Wednesday, February 28, 2018


President Trump might be the most conservative president in our lifetime

By Robert Romano

On Feb. 23, President Donald Trump spoke at the Conservative Political Action Conference (CPAC) for the second year in a row as president, after not attending in 2016 during the campaign. At the time, he was still busy building his constituency in the Republican primary and for the general election, where he would ultimately prevail on a very conservative platform of putting America and the American people first in governing.

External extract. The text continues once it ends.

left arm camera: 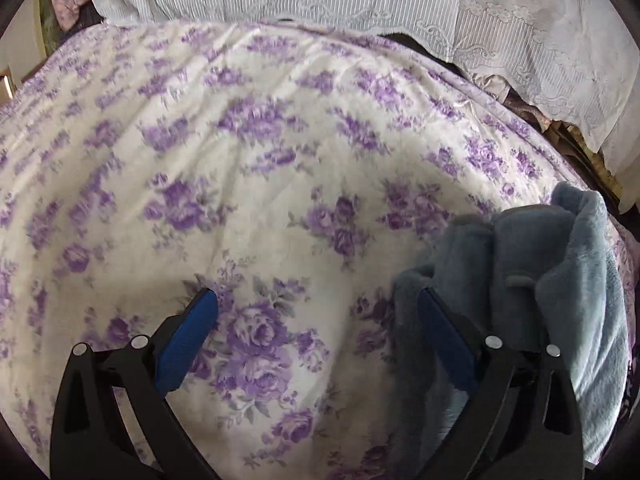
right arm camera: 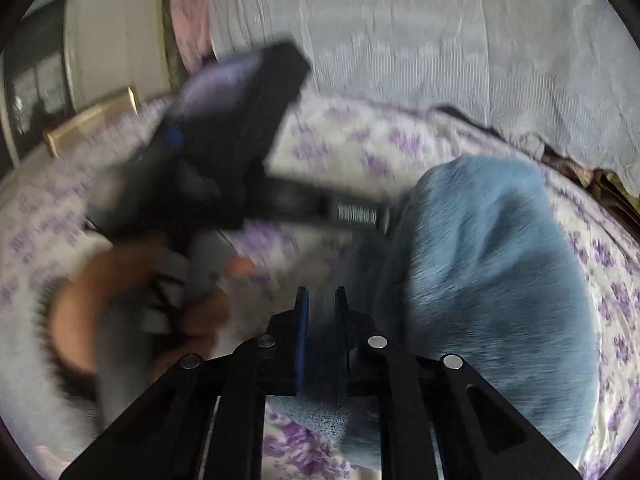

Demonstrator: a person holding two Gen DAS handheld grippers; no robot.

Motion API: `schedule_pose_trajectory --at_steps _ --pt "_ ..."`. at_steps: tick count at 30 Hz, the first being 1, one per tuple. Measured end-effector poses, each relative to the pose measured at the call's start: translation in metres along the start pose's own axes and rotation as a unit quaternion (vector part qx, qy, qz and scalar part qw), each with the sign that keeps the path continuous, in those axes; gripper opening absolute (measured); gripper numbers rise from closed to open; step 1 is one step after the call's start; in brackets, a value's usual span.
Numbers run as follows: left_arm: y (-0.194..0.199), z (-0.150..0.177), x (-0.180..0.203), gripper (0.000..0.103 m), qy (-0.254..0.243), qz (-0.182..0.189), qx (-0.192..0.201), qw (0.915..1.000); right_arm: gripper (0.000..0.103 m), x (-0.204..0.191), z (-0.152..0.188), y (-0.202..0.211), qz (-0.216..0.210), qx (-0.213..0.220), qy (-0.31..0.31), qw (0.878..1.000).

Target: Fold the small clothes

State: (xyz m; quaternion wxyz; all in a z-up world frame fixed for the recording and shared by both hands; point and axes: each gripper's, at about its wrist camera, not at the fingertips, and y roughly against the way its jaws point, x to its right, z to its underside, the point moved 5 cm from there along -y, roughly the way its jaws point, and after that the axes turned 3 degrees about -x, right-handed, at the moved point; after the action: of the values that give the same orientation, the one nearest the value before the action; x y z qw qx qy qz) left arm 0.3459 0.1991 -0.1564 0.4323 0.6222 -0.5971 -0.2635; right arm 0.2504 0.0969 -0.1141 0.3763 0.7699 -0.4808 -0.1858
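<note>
A fluffy blue-grey garment [left arm camera: 532, 280] lies bunched on the purple-flowered bedspread [left arm camera: 260, 140], at the right of the left wrist view. My left gripper [left arm camera: 318, 304] is open and empty, its right finger [left arm camera: 440, 320] against the garment's left edge. In the right wrist view the same garment [right arm camera: 492, 280] fills the right half. My right gripper [right arm camera: 320, 300] is shut on a fold of its edge, fabric showing between the narrow jaws. The left gripper's body and the hand holding it [right arm camera: 132, 308] show blurred at the left.
A white lace curtain [left arm camera: 360, 0] hangs behind the bed. Dark and brown items [left arm camera: 560, 128] sit at the bed's far right edge. A pink cloth [right arm camera: 188, 12] and a wooden bed frame [right arm camera: 92, 116] are at the far left.
</note>
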Motion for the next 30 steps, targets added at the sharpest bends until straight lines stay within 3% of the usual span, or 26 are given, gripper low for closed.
schedule_pose_trajectory --at_steps 3,7,8,10,11,13,15,18,23,27,30 --pt "-0.006 0.002 -0.003 0.098 -0.007 -0.015 0.001 0.9999 0.013 -0.009 0.008 0.009 -0.011 0.011 0.029 0.999" --pt "-0.002 0.002 0.000 0.098 -0.015 -0.015 0.008 0.9997 0.015 -0.011 0.007 0.081 -0.012 0.107 0.067 0.992" --pt "0.001 0.003 0.001 0.098 -0.017 -0.013 0.009 0.9997 0.019 -0.004 0.006 0.096 -0.016 0.120 0.061 0.991" --pt "0.009 0.003 0.002 0.097 -0.017 -0.006 0.015 0.9997 0.041 0.012 0.008 0.115 -0.012 0.131 0.051 0.990" --pt "0.014 0.003 0.002 0.097 -0.017 -0.002 0.020 0.9997 0.044 0.022 0.014 0.124 0.001 0.136 0.048 0.989" --pt "0.028 0.003 0.003 0.098 -0.017 0.004 0.035 0.9992 0.062 0.048 0.026 0.136 0.027 0.144 0.046 0.988" --pt "0.036 0.002 0.005 0.098 -0.017 0.012 0.043 0.9989 0.069 0.068 0.042 0.133 0.038 0.122 0.050 0.991" --pt "0.036 0.005 0.013 0.098 -0.028 0.013 0.040 0.9987 0.070 0.091 0.060 0.121 0.108 0.108 0.068 0.986" --pt "0.030 0.015 0.030 0.098 -0.055 0.006 0.031 0.9980 0.070 0.164 0.082 0.121 0.097 0.101 -0.081 0.987" --pt "0.034 0.019 0.044 0.098 -0.076 0.008 0.036 0.9964 0.070 0.217 0.112 0.124 0.088 0.085 -0.196 0.973" --pt "0.031 0.023 0.051 0.098 -0.088 0.002 0.034 0.9956 0.073 0.254 0.135 0.115 0.056 0.070 -0.294 0.952"
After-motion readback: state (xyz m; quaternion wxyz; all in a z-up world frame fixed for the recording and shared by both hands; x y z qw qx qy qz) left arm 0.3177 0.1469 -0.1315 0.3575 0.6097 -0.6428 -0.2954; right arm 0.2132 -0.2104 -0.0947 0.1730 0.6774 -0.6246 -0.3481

Now, Trump is the leader of the conservative, center-right party in the U.S. and of the executive branch. After one year in office, he has a record he has delivered on: lower taxes, fewer regulations and an opening the doors for economic expansion. ANWR has been opened for drilling. The Keystone XL pipeline is being built. The Obamacare individual mandate has been repealed.

Trump pulled the U.S. out of the Paris climate accord. He ended the so-called Clean Power Plan. He withdrew from the Trans-Pacific Partnership and is looking to revamp NAFTA or else pull out of that one, too. Trump ran on fair and reciprocal trade, and that’s what he’s delivering. At CPAC, Trump declared, “the era of economic surrender is over.”

By enforcing trade agreements through the exercise of the President’s power over foreign relations, Trump is enforcing what are essentially contracts. Ignoring the terms of contracts, and allowing trade partners to cheat, is not conservative. It is corrupt.

Where one might quibble about Congress’ spending record in Washington, D.C., there is a president who is getting what he can done on behalf of the American people who elected him. He set a priority to rebuild the military and put the nation’s security first. Agree or disagree with the simultaneous increase of domestic spending — Trump’s own budget called for $4.5 trillion of spending cuts over 10 years while simultaneously increasing military spending — Trump made his promise on behalf of the nation’s fighting men and women, and like Reagan before him, he’s keeping it.

Trump is handing matters back to Congress and not ruling by edict. For example, agree or disagree with Trump’s decision to put DACA back onto Congress, pass or fail, that’s where the matter belongs. In the process, he is using his decision to end DACA in March as leverage, to fight for an end to extended family chain migration and the visa lottery, moving to a more merit-based model of economic priority.

President Trump is restoring limited government. And he’s doing it despite all expectations from the pathetic #NeverTrump in 2016 that said he was no conservative. He may be the most conservative president in our lifetime.

At CPAC, Trump quipped, “Remember when I first started running?  Because I wasn’t a politician, fortunately.  But do you remember I started running and people would say, ‘Are you sure he’s a conservative?’  I think now we’ve proved that I’m a conservative, right?”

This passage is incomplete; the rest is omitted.